The biological plausibility of this association is rooted in the co-expression of angiotensin-converting enzyme 2 (ACE2) and TMPRSS2 in the prostate, which renders it vulnerable to SARS-CoV-2 infection. This viral invasion can trigger inflammation, which may explain the observed outcomes. Additionally, SARS-CoV-2-related metabolic dysregulation may accelerate pathophysiological mechanisms that increase systemic inflammation and oxidative stress, contributing to the worsening of LUTS. Furthermore, the psychological and environmental stress experienced during a SARS-CoV-2 infection episode could also contribute to lower urinary tract dysfunction [27, 28].

Impact of Age

Subgroup analyses revealed that the statistically significant increase in BPH complications was consistently observed across different age groups, particularly in individuals aged 50 years and older. This aligns with the observation that COVID-19 has a more severe impact on older patients. The association between age and BPH complications is not surprising, given that BPH naturally progresses with age, resulting in an enlarging prostate and worsening symptoms.

Notably, there was no significant difference in the incidence of urinary retention, hematuria, or the addition of 5-alpha reductase inhibitors (5ARI) for combination therapy across different clinical severities of COVID-19. This suggests that even patients with asymptomatic or mild COVID-19 infections, representing the majority of cases, can still experience SARS-CoV-2-related urological complications. Conversely, the lower incidence of UTI and bacteriuria in patients with low-severity COVID-19 may be attributed to the higher risk of UTI in patients with more severe disease due to immunocompromised states and potential catheterization. Nevertheless, subgroup analysis excluding patients with heparin and steroid use consistently demonstrated a higher incidence of hematuria and UTI, reaffirming that the study’s results are not solely due to adjunctive therapies for COVID-19.

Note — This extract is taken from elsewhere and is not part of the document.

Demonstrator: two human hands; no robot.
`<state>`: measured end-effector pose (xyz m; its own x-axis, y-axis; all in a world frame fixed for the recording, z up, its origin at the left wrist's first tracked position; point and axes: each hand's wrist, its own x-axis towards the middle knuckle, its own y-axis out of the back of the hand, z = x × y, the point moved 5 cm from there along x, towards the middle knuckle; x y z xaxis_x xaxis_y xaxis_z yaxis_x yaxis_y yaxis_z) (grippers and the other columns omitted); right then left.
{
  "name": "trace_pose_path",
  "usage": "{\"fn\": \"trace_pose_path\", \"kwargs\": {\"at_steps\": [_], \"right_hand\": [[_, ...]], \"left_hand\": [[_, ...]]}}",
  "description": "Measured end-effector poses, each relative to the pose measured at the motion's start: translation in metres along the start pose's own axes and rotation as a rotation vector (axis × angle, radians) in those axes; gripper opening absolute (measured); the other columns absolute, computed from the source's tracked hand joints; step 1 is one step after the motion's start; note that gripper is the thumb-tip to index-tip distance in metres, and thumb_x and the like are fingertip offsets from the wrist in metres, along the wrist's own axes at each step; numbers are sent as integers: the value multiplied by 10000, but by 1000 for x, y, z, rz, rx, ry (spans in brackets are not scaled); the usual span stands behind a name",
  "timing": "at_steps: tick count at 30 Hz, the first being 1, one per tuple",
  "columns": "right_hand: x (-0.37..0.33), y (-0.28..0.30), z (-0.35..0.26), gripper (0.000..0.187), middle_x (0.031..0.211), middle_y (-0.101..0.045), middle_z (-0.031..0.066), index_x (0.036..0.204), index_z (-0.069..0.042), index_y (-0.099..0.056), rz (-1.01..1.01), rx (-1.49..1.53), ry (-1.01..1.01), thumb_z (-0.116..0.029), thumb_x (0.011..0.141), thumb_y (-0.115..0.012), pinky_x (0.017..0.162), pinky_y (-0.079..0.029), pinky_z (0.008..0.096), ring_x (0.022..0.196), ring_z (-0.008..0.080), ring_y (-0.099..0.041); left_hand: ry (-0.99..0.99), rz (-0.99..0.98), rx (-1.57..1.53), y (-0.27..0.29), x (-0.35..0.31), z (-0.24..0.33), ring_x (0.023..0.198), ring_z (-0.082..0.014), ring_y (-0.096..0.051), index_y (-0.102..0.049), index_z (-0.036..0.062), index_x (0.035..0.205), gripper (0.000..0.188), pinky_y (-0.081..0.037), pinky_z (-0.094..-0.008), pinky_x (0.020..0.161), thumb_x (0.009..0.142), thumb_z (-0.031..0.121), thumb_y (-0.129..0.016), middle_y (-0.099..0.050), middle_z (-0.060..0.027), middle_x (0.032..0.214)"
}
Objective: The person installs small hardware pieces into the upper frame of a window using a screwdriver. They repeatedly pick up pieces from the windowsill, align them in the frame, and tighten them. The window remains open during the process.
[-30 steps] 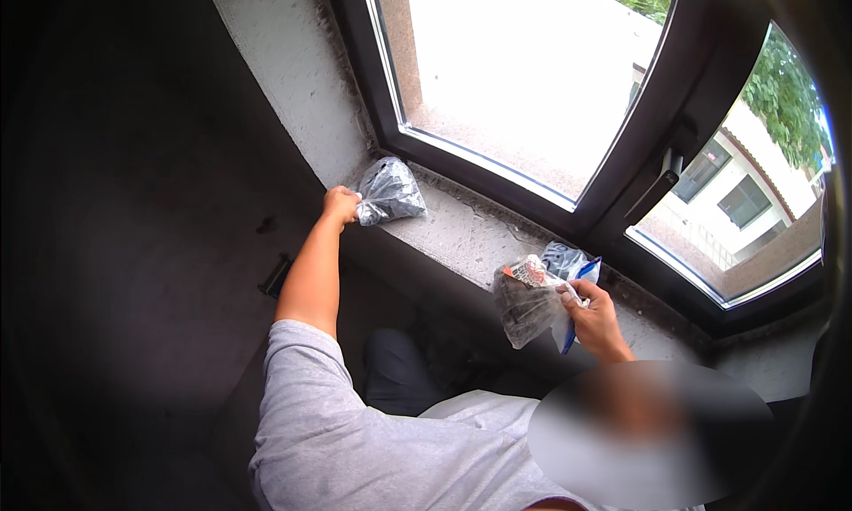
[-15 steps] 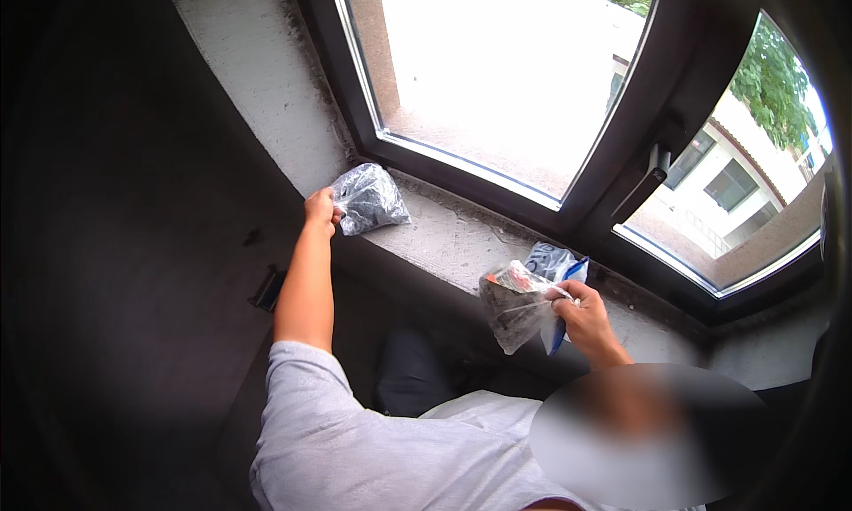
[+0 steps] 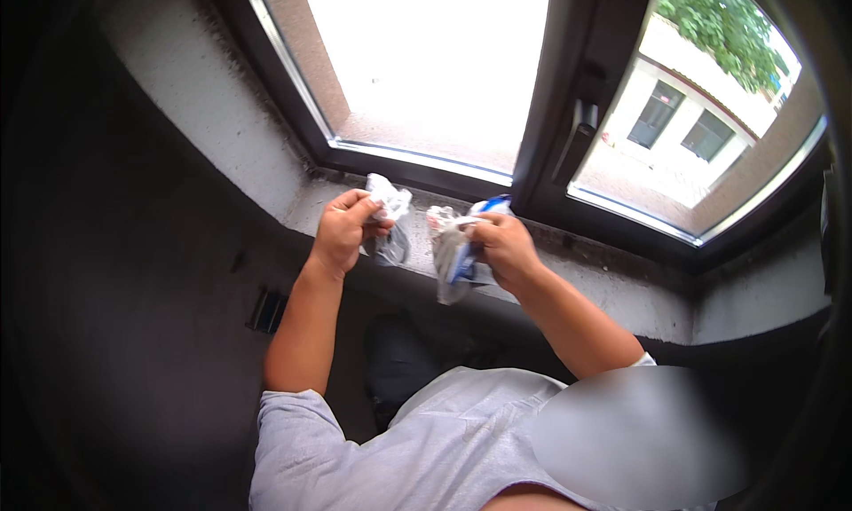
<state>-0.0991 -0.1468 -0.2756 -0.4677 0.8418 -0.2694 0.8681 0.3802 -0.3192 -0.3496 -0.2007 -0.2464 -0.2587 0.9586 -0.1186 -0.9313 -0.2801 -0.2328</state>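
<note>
My left hand (image 3: pixel 344 231) is closed on the gathered top of a clear plastic bag (image 3: pixel 395 243) with greyish contents, held over the windowsill. Facing it, my right hand (image 3: pixel 508 247) pinches the neck of another clear plastic bag (image 3: pixel 449 276), which hangs from the fingers and is smeared by motion. A blue-and-white plastic package (image 3: pixel 493 204) shows beside that hand. Whether the right fingers grip it too, I cannot make out. A short gap parts the two bags.
The pale, worn windowsill (image 3: pixel 612 302) runs below a dark window frame (image 3: pixel 417 171). A window handle (image 3: pixel 579 137) juts out at the right. On the dark left side a small black object (image 3: pixel 267 310) sits near my forearm.
My left hand has lifted its bag off the sill and brought it right. My right hand has moved left and farther away with its bag, so both hands are closer together. The view has shifted.
</note>
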Motion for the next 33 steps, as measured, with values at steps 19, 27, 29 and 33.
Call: {"fn": "trace_pose_path", "kwargs": {"at_steps": [19,27,29,33], "right_hand": [[27,-28,35,162,898,-668,150,949,35,-641,-184,334,-375,-82,940,-530,750,-578,418,813,254,-679],[2,-25,11,108,794,-602,71,958,-7,-555,-120,366,-253,40,863,-535,536,-587,382,614,191,-650],[-26,-33,-2,101,796,-607,74,952,2,-553,-133,366,-234,38,859,-542,553,-596,389,638,197,-666],[-77,-58,-19,230,861,-640,41,1070,-77,-534,-131,305,-368,-62,855,-613,491,-557,301,698,141,-674]], "left_hand": [[-1009,-376,1508,-146,-77,-13,829,-295,-629,-629,41,729,66,-521,-415,787,712,83,-677,-641,-85,817],[-1092,-288,920,-146,-189,13,714,-251,-698,-707,32,870,126,-546,-348,621,754,39,-755,-703,-107,858],[-878,-201,847,-104,-193,-28,689,-253,-682,-706,25,854,94,-546,-346,615,794,77,-757,-692,-99,836],[-72,35,1051,-7,-214,-125,723,-261,-682,-717,51,864,105,-555,-357,667,861,156,-721,-700,-117,881]]}}
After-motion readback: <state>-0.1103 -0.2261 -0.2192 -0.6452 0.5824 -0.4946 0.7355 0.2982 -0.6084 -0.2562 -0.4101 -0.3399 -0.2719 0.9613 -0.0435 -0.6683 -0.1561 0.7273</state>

Despite the valuable insights provided by this study, several limitations need to be considered. As a retrospective cohort study, it is subject to bias due to the lack of randomization and blinding. Efforts have been made to minimize bias through propensity score matching and the selection of objective primary outcomes to reduce reporting bias. However, the use of existing clinical data introduces the possibility of missing information and coding errors. Nevertheless, the accuracy of the Clinical Data Analysis and Reporting System (CDARS) has been verified in previous studies.

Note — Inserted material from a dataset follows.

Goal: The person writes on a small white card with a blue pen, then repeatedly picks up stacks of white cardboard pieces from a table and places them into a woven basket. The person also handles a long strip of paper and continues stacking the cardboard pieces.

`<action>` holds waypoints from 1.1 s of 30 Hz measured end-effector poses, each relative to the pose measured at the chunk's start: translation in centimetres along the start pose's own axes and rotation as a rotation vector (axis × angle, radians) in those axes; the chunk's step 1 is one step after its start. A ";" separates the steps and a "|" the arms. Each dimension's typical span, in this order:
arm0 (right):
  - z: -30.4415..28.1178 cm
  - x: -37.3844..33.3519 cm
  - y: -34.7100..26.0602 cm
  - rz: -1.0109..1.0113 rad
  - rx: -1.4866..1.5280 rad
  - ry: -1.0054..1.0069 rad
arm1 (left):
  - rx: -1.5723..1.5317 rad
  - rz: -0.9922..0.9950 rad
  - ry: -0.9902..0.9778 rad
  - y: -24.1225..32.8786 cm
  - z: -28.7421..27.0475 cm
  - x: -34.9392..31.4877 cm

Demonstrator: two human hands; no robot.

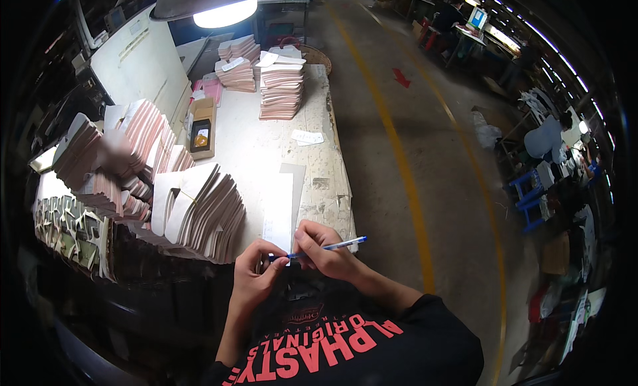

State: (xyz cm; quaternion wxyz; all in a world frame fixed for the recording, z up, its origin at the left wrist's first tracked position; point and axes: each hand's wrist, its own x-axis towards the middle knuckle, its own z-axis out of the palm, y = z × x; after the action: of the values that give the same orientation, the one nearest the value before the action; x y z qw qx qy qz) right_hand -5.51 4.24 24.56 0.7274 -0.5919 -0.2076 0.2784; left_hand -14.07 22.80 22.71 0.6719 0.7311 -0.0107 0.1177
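Observation:
My right hand (324, 251) is closed round a ballpoint pen (351, 242) with a clear barrel and a blue end, which sticks out to the right. At the pen's other end, my left hand (254, 271) pinches a dark blue part that looks like its cap. Whether cap and barrel are joined cannot be made out. Just beyond both hands, a white sheet of paper (278, 203) with faint handwriting lies on the worn white table (252, 143). A grey card (298, 180) shows from under its right side.
Left of my hands stands a banded bundle of cut pieces (199, 216), with more pinkish stacks (143, 136) behind. Farther back are a small open box (201, 127), a tall stack (282, 87), paper slips (308, 137) and a low bright lamp (224, 13). A marked aisle (392, 140) runs along the right.

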 end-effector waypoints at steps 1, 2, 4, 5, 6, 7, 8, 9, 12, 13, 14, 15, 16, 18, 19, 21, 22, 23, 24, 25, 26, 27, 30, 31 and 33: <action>0.1 0.0 0.3 0.004 -0.007 -0.012 | -0.003 -0.014 -0.007 -0.1 -0.1 -0.1; 0.0 0.0 0.6 0.001 -0.025 -0.040 | -0.005 -0.028 -0.013 -0.1 -0.2 -0.3; 0.1 0.0 1.2 0.028 0.010 -0.067 | -0.019 -0.043 -0.040 0.0 -0.3 -0.6; 0.2 -0.2 1.6 0.017 0.038 -0.079 | -0.077 -0.093 -0.039 0.2 -0.2 -0.8; 0.4 -0.1 2.0 -0.007 0.078 -0.111 | -0.149 -0.137 -0.038 0.3 0.0 -1.0; 0.8 -0.2 2.5 -0.005 0.112 -0.115 | -0.242 -0.173 -0.043 0.5 0.3 -1.2; 1.3 -0.3 3.0 -0.008 0.149 -0.114 | -0.278 -0.158 -0.034 0.6 0.6 -1.3; 1.6 -0.5 3.5 -0.009 0.187 -0.115 | -0.308 -0.187 -0.024 0.7 0.9 -1.4; 2.3 -1.1 4.6 -0.006 0.165 -0.116 | -0.437 -0.267 -0.033 0.9 1.1 -1.5; 2.4 -1.3 4.9 -0.030 0.172 -0.110 | -0.426 -0.284 -0.048 0.9 1.0 -1.5; 2.5 -1.3 5.2 -0.057 0.144 -0.116 | -0.414 -0.301 -0.063 0.8 0.9 -1.6; 2.6 -1.3 5.4 -0.060 0.146 -0.117 | -0.419 -0.298 -0.084 0.8 0.7 -1.6; 2.6 -1.4 5.7 -0.063 0.148 -0.119 | -0.384 -0.319 -0.074 0.7 0.6 -1.7; 2.6 -1.4 6.1 -0.086 0.128 -0.121 | -0.365 -0.302 -0.079 0.4 0.4 -1.8; 2.6 -1.4 6.2 -0.107 0.106 -0.123 | -0.327 -0.311 -0.076 0.2 0.3 -1.7; 2.5 -1.3 6.5 -0.140 0.073 -0.117 | -0.285 -0.293 -0.090 -0.2 0.3 -1.6; 2.5 -1.4 6.7 -0.153 0.062 -0.109 | -0.279 -0.290 -0.099 -0.4 0.3 -1.5; 2.3 -1.4 6.8 -0.166 0.047 -0.098 | -0.273 -0.288 -0.107 -0.6 0.5 -1.5; 2.1 -1.6 7.0 -0.208 0.018 -0.092 | -0.273 -0.275 -0.120 -0.8 0.6 -1.5; 1.8 -1.7 7.1 -0.217 0.005 -0.087 | -0.264 -0.290 -0.125 -0.9 0.8 -1.4; 1.5 -1.9 7.2 -0.227 -0.008 -0.081 | -0.262 -0.295 -0.134 -1.0 1.1 -1.4; 1.1 -2.1 7.3 -0.238 -0.023 -0.078 | -0.270 -0.288 -0.149 -1.1 1.4 -1.4; -0.2 -2.7 7.4 -0.340 -0.183 -0.018 | -0.303 -0.297 -0.177 -1.4 2.8 -1.1; -0.7 -3.0 7.4 -0.326 -0.137 -0.030 | -0.288 -0.315 -0.183 -1.6 3.3 -1.0; -1.7 -3.7 7.3 -0.319 -0.056 -0.046 | -0.328 -0.324 -0.209 -1.8 4.7 -0.8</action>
State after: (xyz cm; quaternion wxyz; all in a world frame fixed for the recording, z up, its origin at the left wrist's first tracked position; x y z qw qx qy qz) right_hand -8.43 1.61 17.20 0.7405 -0.5649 -0.3232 0.1672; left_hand -13.80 18.26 20.44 0.7869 0.6127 0.0185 -0.0710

The relatively short follow-up duration of the cohort, averaging 54-55 days, limits the study’s ability to assess long-term effects. Future research with extended follow-up periods could shed light on the potential long-term impact of SARS-CoV-2 on LUTS and the need for surgical interventions. Additionally, the lack of universal polymerase chain reaction (PCR) testing in the cohort has resulted in the control group being selected based on the absence of positive PCR test results for SARS-CoV-2, rather than PCR negativity. This choice was made to minimize bias, but it may introduce a degree of contamination in the control group.


In summary, this large-scale cohort study provides compelling evidence of the urological manifestations of SARS-CoV-2 infection in male patients. The findings highlight the significantly higher incidence of BPH complications associated with COVID-19, including ROU, hematuria, and medication addition, even in patients with asymptomatic or mild infection. Clinicians and urologists should be aware of these urological manifestations, which can occur regardless of COVID-19 severity. Given the high infectivity and widespread impact of COVID-19, the urological symptoms and complications identified in this study represent a substantial clinical burden that demands attention and consideration in the management of affected patients. Further research and longer-term follow-up are essential to fully understand the implications of SARS-CoV-2 infection on male LUTS and BPH.